New Nukes in the Middle Eest?
By Baher Kamal March 4, 2016
Inter Press Service
Three years ago when the tsunami of panic around Iran’s potential capability to develop nuclear weapons reached its peak, a combined diplomatic, media campaign warning that a Gulf Arab state would think of purchasing atomic bombs was spread like an oil spot.
Now that the so-called P5+1group (US, UK, France, Russia and China, plus Germany) few months ago concluded an agreement with Iran to prevent the risk of an eventual military nuclear programme in exchange of lifting massive Western sanctions, a new wave of nuclear hysteria seems to be in the air.
In fact, just a few days ago, a news item that the Gulf states would be now seeking nukes, came out of the Munich Security Conference, which was basically meant to set an accord between the US and Russia to establish a humanitarian ceasefire as a step on the 18 December 2015 UN Resolution 2254 (2015) roadmap for Syria.

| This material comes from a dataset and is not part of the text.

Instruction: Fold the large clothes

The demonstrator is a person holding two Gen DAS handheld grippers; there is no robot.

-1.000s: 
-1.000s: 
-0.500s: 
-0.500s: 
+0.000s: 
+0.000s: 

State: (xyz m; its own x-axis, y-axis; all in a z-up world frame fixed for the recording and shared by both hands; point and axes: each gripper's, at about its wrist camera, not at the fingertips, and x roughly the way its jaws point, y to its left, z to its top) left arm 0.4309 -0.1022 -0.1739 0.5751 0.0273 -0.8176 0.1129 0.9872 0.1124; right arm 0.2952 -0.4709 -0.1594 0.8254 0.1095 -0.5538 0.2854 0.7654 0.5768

The majority of Arab media did not pay due attention to this piece of news which, if translated into real facts, would change the fate of the whole region.
What is this all about ?
The Persian Gulf states seeking nuclear weapons to counter “bad guy” Iran have held clandestine meetings with Israel despite not having official ties with Tel Aviv, Defense Minister Moshe Ya’alon revealed at the Munich Security Conference in Germany, RT on 15 February reported.
Arabs Ready to Acquire Nukes?
“We see signs that countries in the Arab world are preparing to acquire nuclear weapons, that they are not willing to sit quietly with Iran on brink of a nuclear or atomic bomb,” Ya’alon told fellow defense ministers on Sunday [14 February], the final day of the Munich Security Conference.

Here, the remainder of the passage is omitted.